*** Source material

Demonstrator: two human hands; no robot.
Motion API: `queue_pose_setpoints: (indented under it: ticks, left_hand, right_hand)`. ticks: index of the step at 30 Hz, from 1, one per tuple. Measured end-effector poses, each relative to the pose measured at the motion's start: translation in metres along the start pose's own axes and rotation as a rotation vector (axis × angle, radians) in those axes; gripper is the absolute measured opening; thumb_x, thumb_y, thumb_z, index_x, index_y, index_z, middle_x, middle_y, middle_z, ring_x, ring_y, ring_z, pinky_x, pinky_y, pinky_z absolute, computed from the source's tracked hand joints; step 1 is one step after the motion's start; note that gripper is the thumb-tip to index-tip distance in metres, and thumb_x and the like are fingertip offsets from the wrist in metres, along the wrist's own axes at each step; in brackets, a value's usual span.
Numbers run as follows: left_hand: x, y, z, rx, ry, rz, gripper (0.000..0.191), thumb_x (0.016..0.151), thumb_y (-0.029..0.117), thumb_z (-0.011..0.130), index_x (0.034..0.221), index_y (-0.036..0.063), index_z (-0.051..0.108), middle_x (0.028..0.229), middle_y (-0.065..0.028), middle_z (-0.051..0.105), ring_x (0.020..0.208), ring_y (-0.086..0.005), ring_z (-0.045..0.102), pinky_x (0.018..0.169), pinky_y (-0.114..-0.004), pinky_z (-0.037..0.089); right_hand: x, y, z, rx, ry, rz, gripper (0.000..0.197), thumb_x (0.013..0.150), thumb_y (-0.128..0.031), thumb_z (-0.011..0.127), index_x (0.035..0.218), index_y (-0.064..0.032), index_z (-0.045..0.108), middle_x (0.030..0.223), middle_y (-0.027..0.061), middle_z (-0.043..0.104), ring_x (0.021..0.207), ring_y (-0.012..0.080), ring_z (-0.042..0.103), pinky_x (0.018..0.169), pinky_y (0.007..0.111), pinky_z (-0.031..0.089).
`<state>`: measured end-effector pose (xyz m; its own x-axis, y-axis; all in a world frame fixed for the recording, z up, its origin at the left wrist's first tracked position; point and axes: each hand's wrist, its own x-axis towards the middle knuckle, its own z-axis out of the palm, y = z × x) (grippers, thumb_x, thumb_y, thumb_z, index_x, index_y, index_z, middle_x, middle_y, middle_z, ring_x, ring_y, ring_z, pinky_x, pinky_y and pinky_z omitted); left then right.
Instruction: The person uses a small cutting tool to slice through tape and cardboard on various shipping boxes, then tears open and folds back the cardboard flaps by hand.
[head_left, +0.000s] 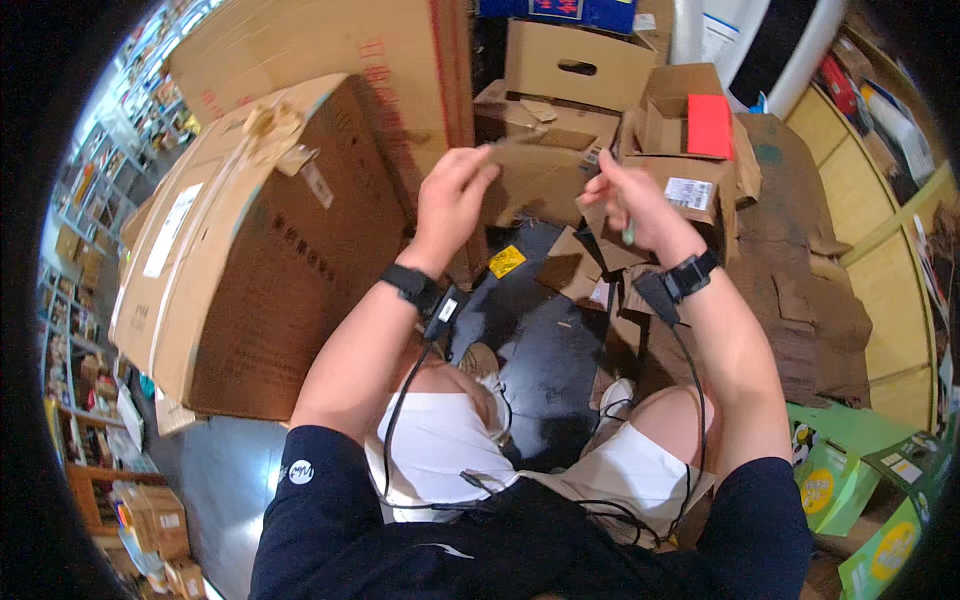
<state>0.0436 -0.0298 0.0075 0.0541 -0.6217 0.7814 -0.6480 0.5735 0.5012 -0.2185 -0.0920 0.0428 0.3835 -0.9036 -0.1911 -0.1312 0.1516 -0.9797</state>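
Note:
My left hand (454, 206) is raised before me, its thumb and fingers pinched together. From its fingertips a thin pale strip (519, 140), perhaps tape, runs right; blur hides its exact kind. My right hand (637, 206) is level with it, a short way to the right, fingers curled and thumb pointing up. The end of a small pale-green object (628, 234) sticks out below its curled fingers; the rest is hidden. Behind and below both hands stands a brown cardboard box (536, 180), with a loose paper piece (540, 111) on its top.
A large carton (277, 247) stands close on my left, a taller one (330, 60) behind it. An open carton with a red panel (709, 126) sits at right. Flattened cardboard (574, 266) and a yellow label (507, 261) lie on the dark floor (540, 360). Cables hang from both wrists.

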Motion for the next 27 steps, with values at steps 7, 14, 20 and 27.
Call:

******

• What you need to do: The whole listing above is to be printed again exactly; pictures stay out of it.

• Task output:
Demonstrator: two human hands; no robot.
Motion API: `queue_pose_setpoints: (indented under it: ticks, left_hand, right_hand)`. ticks: index of the step at 30 Hz, from 1, one per tuple. Measured end-effector poses, each relative to the pose measured at the motion's start: translation in metres along the start pose's own axes and rotation as a rotation vector (axis × angle, radians) in those axes; gripper is the absolute measured opening; thumb_x, thumb_y, thumb_z, index_x, index_y, index_z, middle_x, middle_y, middle_z, ring_x, ring_y, ring_z, pinky_x, pinky_y, pinky_z absolute, computed from the source's tracked hand joints; step 1 is one step after the motion's start; note that gripper is the thumb-tip to index-tip distance in metres, and thumb_x and the like are fingertip offsets from the wrist in metres, along the wrist's own axes at each step; in brackets, a value's usual span.
Numbers run as follows: left_hand: x, y, z, rx, ry, rz, gripper (0.000..0.191), thumb_x (0.016..0.151), thumb_y (-0.029..0.117), thumb_z (-0.011..0.130), index_x (0.034..0.221), index_y (-0.036..0.063), index_z (-0.051..0.108), middle_x (0.028..0.229), middle_y (-0.065..0.028), middle_z (-0.051..0.105), ring_x (0.020..0.208), ring_y (-0.086..0.005), ring_z (-0.045..0.102), pinky_x (0.018..0.169), pinky_y (-0.114..-0.004), pinky_z (-0.037..0.089); right_hand: x, y, z, rx, ry, rz, gripper (0.000..0.197), thumb_x (0.013..0.150), thumb_y (-0.128..0.031), thumb_z (-0.011..0.127), index_x (0.035..0.218), index_y (-0.064..0.032), index_z (-0.045..0.108), middle_x (0.030..0.223), middle_y (-0.027..0.061), middle_z (-0.043..0.104), ring_x (0.021..0.207), ring_y (-0.012..0.080), ring_z (-0.042..0.103), pinky_x (0.018..0.169), pinky_y (0.007..0.111), pinky_z (-0.031..0.089).
`<state>`: measured end-effector pose (xyz m; its own x-axis, y-axis; all in a world frame fixed for the recording, z up, its origin at the left wrist's first tracked position; point and axes: each hand's wrist, its own x-axis towards the middle knuckle, its own z-axis out of the palm, y = z × x) (grippers, thumb_x, thumb_y, thumb_z, index_x, index_y, index_z, middle_x, middle_y, middle_z, ring_x, ring_y, ring_z, pinky_x, pinky_y and pinky_z omitted); left then right.
Instruction: The person uses a small cutting tool to slice through tape and cardboard on various shipping boxes, then tears open and folds back the cardboard flaps by hand.
[head_left, +0.000s] 
<state>0.0436 -0.0298 0.0075 0.0541 -0.6217 0.7814 -0.6480 0.5735 0.5012 -0.2185 -0.0920 0.0428 0.3835 -0.9036 -0.1911 -0.1312 0.1516 -0.9797</state>
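Note:
My left hand (454, 206) is raised before me, its thumb and fingers pinched together. From its fingertips a thin pale strip (519, 140), perhaps tape, runs right; blur hides its exact kind. My right hand (637, 206) is level with it, a short way to the right, fingers curled and thumb pointing up. The end of a small pale-green object (628, 234) sticks out below its curled fingers; the rest is hidden. Behind and below both hands stands a brown cardboard box (536, 180), with a loose paper piece (540, 111) on its top.
A large carton (277, 247) stands close on my left, a taller one (330, 60) behind it. An open carton with a red panel (709, 126) sits at right. Flattened cardboard (574, 266) and a yellow label (507, 261) lie on the dark floor (540, 360). Cables hang from both wrists.
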
Motion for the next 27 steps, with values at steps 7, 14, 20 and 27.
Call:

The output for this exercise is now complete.